The Guinness was on an electric pump, so Harold didn’t need to give it much attention as it sluggishly climbed the glass. He looked at me shrewdly. ‘Well, now,’ he said, with a humourless smile. ‘If I had a fiver for every time I got that question . . .’
‘Yeah?’ I was interested. ‘Who else is looking for him, then?’
‘Who isn’t, these days?’ Harold countered. ‘That’ll be two sixty.’
‘And whatever you’re having.’
‘I’m having rectal surgery. Stick it in the lifeboat.’
He took my money and gave me my change: true to his word, he’d just taken the cost of my pint, refusing the offered drink. Since I mentioned Richie, the temperature had cooled. I fed my change into the RNLI money box, a coin at a time. Harold waited, staring me out.
‘What about Anita?’ I asked, changing tack. ‘Ever see her around?’
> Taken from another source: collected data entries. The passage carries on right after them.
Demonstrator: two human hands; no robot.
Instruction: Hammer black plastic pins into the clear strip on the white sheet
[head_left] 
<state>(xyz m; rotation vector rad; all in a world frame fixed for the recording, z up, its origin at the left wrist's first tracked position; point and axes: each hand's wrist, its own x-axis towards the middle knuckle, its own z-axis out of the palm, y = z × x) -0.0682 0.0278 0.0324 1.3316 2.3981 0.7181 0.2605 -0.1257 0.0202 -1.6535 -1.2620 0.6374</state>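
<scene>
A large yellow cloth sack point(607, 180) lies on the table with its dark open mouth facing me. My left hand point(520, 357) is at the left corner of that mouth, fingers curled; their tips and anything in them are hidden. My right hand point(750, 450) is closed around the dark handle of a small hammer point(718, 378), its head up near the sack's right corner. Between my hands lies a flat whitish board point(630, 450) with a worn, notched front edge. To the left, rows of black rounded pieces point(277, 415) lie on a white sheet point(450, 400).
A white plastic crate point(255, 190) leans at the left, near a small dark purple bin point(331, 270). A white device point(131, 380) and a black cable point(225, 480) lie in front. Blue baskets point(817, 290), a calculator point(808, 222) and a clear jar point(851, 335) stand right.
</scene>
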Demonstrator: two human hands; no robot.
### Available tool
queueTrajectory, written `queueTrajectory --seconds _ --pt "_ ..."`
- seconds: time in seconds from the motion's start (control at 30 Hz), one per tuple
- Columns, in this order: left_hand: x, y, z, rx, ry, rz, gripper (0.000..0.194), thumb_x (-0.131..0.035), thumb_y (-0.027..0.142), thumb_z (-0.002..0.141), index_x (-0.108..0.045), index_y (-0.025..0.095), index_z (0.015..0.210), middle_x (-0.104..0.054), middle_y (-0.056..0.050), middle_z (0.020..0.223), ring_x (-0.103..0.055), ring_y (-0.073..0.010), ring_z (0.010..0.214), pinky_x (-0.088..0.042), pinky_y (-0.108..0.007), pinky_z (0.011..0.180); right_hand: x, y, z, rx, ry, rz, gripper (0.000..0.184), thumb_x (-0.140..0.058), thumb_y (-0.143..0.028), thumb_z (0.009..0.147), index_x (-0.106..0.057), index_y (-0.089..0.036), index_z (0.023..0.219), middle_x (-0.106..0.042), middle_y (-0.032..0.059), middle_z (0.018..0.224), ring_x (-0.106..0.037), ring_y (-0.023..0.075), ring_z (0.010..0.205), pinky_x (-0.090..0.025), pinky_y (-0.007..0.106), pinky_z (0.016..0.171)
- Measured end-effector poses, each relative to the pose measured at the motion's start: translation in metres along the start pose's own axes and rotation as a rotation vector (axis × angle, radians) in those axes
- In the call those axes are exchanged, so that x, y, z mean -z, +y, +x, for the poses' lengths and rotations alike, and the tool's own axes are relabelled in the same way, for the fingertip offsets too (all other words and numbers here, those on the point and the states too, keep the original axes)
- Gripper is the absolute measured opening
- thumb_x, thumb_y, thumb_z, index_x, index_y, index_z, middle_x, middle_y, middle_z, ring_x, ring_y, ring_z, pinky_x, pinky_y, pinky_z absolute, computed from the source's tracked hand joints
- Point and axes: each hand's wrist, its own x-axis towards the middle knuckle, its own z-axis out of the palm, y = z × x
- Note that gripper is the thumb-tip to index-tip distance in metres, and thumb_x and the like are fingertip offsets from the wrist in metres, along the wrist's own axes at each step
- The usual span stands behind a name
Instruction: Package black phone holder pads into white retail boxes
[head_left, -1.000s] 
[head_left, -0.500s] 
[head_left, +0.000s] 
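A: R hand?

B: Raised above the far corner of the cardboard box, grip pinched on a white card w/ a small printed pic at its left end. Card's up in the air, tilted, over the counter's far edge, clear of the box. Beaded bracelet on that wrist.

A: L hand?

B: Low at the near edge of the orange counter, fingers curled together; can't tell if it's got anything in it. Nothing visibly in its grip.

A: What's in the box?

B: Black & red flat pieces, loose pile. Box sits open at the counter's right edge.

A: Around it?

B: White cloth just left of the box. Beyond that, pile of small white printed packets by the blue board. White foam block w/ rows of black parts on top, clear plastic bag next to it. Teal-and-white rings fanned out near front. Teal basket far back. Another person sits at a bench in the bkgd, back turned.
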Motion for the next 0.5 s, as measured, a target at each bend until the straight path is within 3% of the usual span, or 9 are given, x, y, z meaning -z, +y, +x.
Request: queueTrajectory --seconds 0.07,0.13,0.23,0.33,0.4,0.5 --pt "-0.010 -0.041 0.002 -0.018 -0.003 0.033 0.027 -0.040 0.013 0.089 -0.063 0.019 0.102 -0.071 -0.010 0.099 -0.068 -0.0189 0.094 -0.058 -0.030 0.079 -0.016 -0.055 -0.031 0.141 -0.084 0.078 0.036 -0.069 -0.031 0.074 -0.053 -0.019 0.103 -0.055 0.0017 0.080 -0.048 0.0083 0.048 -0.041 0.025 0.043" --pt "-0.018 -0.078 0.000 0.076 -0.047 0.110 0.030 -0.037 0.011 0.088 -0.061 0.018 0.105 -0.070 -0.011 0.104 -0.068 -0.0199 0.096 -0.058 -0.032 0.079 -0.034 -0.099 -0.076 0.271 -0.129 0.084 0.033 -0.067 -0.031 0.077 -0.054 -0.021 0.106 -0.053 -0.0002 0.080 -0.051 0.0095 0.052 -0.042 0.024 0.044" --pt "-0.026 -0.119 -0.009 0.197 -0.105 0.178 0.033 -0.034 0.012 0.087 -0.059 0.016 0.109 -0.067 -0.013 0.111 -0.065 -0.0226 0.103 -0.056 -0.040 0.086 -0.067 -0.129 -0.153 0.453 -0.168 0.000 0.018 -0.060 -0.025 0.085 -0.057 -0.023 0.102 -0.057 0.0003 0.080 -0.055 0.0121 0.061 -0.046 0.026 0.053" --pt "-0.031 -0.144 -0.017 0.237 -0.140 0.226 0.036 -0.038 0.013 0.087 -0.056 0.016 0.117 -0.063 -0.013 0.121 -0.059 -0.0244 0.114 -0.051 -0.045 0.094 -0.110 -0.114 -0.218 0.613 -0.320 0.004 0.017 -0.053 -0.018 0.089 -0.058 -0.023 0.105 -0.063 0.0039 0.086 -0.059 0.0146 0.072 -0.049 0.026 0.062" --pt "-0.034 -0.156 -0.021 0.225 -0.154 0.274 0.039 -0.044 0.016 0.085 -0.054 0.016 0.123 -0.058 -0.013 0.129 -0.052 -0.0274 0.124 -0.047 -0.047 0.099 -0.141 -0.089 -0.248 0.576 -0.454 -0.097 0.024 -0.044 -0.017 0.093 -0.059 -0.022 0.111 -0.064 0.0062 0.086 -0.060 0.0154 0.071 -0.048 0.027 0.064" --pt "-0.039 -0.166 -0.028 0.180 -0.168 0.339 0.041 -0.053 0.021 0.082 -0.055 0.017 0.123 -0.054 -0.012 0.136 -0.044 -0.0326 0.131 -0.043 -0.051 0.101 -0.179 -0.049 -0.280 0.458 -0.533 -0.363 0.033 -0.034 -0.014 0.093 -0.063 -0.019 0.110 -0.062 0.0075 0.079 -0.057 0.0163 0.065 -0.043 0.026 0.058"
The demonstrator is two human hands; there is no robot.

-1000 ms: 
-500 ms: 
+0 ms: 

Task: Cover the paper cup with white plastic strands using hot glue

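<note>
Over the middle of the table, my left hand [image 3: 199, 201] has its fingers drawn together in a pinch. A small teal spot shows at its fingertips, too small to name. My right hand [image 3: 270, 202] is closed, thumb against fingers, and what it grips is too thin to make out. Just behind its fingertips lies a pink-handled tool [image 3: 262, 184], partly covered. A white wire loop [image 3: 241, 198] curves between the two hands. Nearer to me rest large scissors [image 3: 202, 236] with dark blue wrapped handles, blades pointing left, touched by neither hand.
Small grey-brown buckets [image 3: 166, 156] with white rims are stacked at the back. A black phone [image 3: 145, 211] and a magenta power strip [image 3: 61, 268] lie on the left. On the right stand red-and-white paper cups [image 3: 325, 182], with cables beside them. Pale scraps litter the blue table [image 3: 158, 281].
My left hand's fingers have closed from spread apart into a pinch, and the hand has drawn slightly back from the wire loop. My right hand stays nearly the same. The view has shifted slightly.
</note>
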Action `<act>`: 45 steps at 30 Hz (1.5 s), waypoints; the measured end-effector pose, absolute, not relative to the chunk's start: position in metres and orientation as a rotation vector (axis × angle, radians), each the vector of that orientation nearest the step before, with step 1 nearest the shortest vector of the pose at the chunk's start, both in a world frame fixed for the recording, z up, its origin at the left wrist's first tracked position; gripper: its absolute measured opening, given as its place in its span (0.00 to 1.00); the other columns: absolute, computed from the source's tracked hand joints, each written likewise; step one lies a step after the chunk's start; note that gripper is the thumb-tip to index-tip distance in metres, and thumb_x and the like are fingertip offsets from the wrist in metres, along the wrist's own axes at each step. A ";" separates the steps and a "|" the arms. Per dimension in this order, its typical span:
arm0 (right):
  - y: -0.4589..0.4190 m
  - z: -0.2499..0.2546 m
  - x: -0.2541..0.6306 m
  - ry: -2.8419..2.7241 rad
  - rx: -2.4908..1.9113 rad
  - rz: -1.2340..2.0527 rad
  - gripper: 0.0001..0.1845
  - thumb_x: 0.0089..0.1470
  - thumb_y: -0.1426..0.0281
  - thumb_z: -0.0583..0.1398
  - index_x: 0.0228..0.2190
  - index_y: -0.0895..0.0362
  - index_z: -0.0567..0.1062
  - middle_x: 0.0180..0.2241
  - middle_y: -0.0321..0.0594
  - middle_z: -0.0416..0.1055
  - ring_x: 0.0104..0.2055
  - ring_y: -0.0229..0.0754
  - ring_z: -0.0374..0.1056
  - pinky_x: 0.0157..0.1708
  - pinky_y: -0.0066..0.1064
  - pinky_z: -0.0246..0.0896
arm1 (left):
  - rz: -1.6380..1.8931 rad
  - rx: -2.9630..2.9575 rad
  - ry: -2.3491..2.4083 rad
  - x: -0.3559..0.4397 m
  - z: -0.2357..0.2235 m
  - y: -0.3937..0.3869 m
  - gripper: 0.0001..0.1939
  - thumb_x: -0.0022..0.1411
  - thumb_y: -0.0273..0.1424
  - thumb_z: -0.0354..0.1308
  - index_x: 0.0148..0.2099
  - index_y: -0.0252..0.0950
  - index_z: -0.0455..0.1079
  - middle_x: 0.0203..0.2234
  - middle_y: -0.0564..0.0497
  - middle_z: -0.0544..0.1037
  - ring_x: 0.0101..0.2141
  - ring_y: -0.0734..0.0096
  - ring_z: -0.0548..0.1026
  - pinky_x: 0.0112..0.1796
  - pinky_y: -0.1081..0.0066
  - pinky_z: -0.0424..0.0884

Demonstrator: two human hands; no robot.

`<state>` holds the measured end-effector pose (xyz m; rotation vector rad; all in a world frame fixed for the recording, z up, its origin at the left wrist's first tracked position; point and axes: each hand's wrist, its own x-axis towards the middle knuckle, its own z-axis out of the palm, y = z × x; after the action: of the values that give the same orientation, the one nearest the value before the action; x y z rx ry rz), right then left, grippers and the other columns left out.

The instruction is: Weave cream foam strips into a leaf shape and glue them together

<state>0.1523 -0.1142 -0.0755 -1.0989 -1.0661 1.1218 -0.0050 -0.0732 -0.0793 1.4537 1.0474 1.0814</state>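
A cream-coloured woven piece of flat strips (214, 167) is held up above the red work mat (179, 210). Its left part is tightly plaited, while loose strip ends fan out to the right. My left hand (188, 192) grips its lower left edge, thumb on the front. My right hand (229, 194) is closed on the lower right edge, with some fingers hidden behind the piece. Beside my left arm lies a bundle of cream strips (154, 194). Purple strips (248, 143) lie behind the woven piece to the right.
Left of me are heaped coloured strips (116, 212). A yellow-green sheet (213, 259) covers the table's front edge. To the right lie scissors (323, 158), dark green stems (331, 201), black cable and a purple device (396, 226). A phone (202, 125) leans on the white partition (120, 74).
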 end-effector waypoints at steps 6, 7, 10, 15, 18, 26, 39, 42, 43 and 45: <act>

To my surprise, Harold’s dour face suddenly cracked open in an involuntary smile that had real warmth in it. ‘Not in too many years,’ he said. ‘Light of my life, she was. Even as a kid. She should have gone on the telly or something. A girl like that, her face is her fortune, innit? Her fortune or her falling down, as our Nan used to say.’
That reflection seemed to sour his mood again. He shook his head, his lower lip jutting out like a shelf weighed down with all the world’s woes. Down at the other end of the bar some other guy’s hand was waving with an empty glass in it. Harold noticed it and turned, starting to head in that direction: I put my own hand out to detain him.
‘Could I leave a message for Richie?’ I asked.
He stared at me hard, frowning so that his eyes almost disappeared as the topography of his corpulent face shifted seismically. ‘Could you what?’ he echoed.
‘I just want to talk to him,’ I said. ‘About Anita. She’s missing and I’m trying to find her. He knows we used to be friends. If he wants to meet up he can leave a message here. Or he can just call me.’ I fished a pen out of some recess of my greatcoat and wrote my mobile number on a beer mat, then held it up for Harold to take. He hesitated for a moment, then nodded brusquely at the counter top, indicating that I should put the beer mat back where I’d found it.